Но либералы все правели, ожесточая крайние левые партии (у них была кое-какая связь с низами, хотя слабая, кажется), ожесточая даже и не самые крайние. Я помню, как однажды Керенский, говоря со мной по телефону после какой-то очень грубой ошибки думских лидеров, на мой горестный вопрос «что же теперь будет?» отвечал: «будет то, что начинается с а...», т.е. анархия; т.е. крах. «Оно».
Керенского мы знали давно. Он бывал у нас и до войны. Во время войны мы, кроме того, встречались с ним и в бесчисленных левых кружках интеллигенции. Мы любили Керенского. В нем было что-то живое, порывистое и — детское. Несмотря на свою истерическую нервность, он тогда казался нам дальновиднее и трезвее многих.
Было бы и трудно, и бесполезно, и даже скучно рассказывать здесь по памяти о тех страницах моего дневника, которых нет передо мною. Исторические события того времени в общих чертах — известны; мелких подробностей не припомнишь; а центр тяжести дневника, самый уклон его — такого рода, что вздумай я говорить о нем кратко — ничего бы не вышло. Дело в том, что меня, как писателя беллетриста, по преимуществу занимали не одни исторические события, свидетелем которых я была; меня занимали главным образом люди в них. Занимал каждый человек, его образ, его личность, его роль в этой громадной трагедии, его сила, его падения, — его путь, его жизнь. Да, историю делают не люди... но и люди тоже, в какой-то мере.
Если не видеть и не присматриваться к отдельным точкам в стихийном потоке революции, можно перестать все понимать. И чем меньше этих точек, отдельных личностей, — тем бессмысленнее, страшнее и скучнее становится историческое движение. Вот почему запись моя, продолжаясь, все более изменялась, пока не превратилась, к концу 19 года, в отрывочные, внешние, чисто фактические заметки. С воцарением большевиков — стал исчезать человек, как единица. Не только исчез он с моего горизонта, из моих глаз; он вообще начал уничтожаться, принципиально и фактически. Мало-помалу исчезла сама революция, ибо исчезла всякая борьба. Где нет никакой борьбы, какая революция?

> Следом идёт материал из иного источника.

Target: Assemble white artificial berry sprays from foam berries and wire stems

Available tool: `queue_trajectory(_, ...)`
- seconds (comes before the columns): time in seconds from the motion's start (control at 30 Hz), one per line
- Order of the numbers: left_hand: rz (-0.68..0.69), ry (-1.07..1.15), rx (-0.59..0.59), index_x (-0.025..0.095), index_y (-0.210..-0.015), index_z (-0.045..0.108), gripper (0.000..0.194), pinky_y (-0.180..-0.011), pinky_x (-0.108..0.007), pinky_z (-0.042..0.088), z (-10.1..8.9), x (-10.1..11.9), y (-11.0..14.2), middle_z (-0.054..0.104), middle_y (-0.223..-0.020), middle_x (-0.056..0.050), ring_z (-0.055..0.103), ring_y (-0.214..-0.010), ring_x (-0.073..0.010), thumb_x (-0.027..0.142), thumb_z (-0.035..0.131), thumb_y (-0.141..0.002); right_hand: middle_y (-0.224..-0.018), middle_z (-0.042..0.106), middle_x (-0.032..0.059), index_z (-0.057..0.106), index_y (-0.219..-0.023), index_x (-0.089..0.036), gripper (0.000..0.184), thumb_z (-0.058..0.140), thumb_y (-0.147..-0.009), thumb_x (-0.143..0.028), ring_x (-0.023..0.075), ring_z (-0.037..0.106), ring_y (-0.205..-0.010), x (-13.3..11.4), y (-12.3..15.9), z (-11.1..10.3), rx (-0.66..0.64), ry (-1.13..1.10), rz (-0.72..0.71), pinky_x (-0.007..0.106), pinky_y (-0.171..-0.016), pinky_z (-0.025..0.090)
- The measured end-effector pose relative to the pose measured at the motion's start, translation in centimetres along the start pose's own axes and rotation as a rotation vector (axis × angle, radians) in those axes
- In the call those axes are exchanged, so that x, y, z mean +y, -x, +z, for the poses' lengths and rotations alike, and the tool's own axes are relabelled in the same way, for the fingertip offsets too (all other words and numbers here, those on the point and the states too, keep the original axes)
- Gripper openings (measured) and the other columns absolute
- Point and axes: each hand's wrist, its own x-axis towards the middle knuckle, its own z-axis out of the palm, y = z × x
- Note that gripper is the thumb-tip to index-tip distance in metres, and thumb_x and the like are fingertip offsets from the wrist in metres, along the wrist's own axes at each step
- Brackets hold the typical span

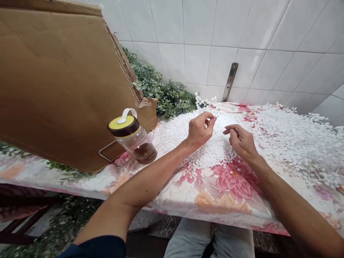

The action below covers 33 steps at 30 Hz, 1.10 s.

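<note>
My left hand (pixel 201 129) is closed in a pinch above a spread of small white beads (pixel 172 134). A white plastic berry sprig (pixel 204 101) with beaded tips sticks up just behind its knuckles and appears to be held in it; the stem is hidden by the fingers. A short gap to the right, my right hand (pixel 241 142) hovers over the same beads, its thumb and fingers pressed together and the index finger pointing toward the left hand. Whatever lies between its fingertips is too small to make out.
Many white branching sprigs (pixel 303 136) lie heaped at the right on the floral tablecloth (pixel 236 179). Left of the beads stands a yellow-lidded bottle (pixel 134 139) beside a large cardboard box (pixel 61 82). Green artificial foliage (pixel 174 96) and a tiled wall (pixel 199 61) are behind.
</note>
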Motion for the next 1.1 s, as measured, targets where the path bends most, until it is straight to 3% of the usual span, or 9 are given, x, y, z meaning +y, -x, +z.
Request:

Что осталось — ушло в подполье. Но в такое глубокое, такое темное подполье, что уже ни звука оттуда не доносилось на поверхность. На петербургских улицах, в петербургских домах в последнее время царила пугающая тишина, молчание рабов, доведенных в рабстве разъединенности до совершенства.
Самодержавие; война; первые дни свободы; первые дни светлой, как влюбленность, февральской революции; затем дни первых опасений и сомнений... Керенский в своем взлете... Ленин, присланный из Германии, встречаемый прожекторами... Июльское восстание... победа нам ним, страшная, как поражение... Опять Керенский и люди, которые его окружают. Наконец, знаменитое К-С-К, т.е. Керенский, Савинков и Корнилов, вся эта потрясающая драма, которую довелось нам наблюдать с внутренней стороны. «Корниловский бунт», записали торопливые историки, простодушно поверив, что действительно был какой-то «корниловский бунт»... И, наконец — последний акт, молнии выстрелов на черном октябрьском небе... Мы их видели с нашего балкона, слышали каждый... Это обстрел Зимнего Дворца, и мы знали, что стреляют в людей, мужественно и беспомощно запершихся там, покинутых всеми — даже «главой» своим — Керенским.
Временное правительство — да ведь это все те же мы, те же интеллигенты, люди, из которых каждый имел для нас свое лицо... (Я уже не говорю, что были там и люди, с нами лично связанные). Вот движение, вот борьба, вот история.
А потом наступил конец. Последняя точка борьбы — Учредительное Собрание. Черные зимние вечера; наши друзья р. социалисты, недавние господа, — теперь приходящие к нам тайком, с поднятыми воротниками, загримированные... И последний вечер — последняя ночь, единственная ночь жизни Учредительного Собрания, когда я подымала портьеры и вглядывалась в белую мглу сада, стараясь различить круглый купол Дворца... «Они там... Они все еще сидят там... Что там?»
Лишь утром большевики решили, что довольно этой комедии. Матрос Железняков (он знаменит тем, что на митингах требовал непременно «миллиона» голов буржуазии) объявил, что утомился и закрыл Собрание.
Сколько ни было дальше выстрелов, убийств, смертей — все равно. Дальше падение, то медленное, то быстрое, агония революции и ее смерть.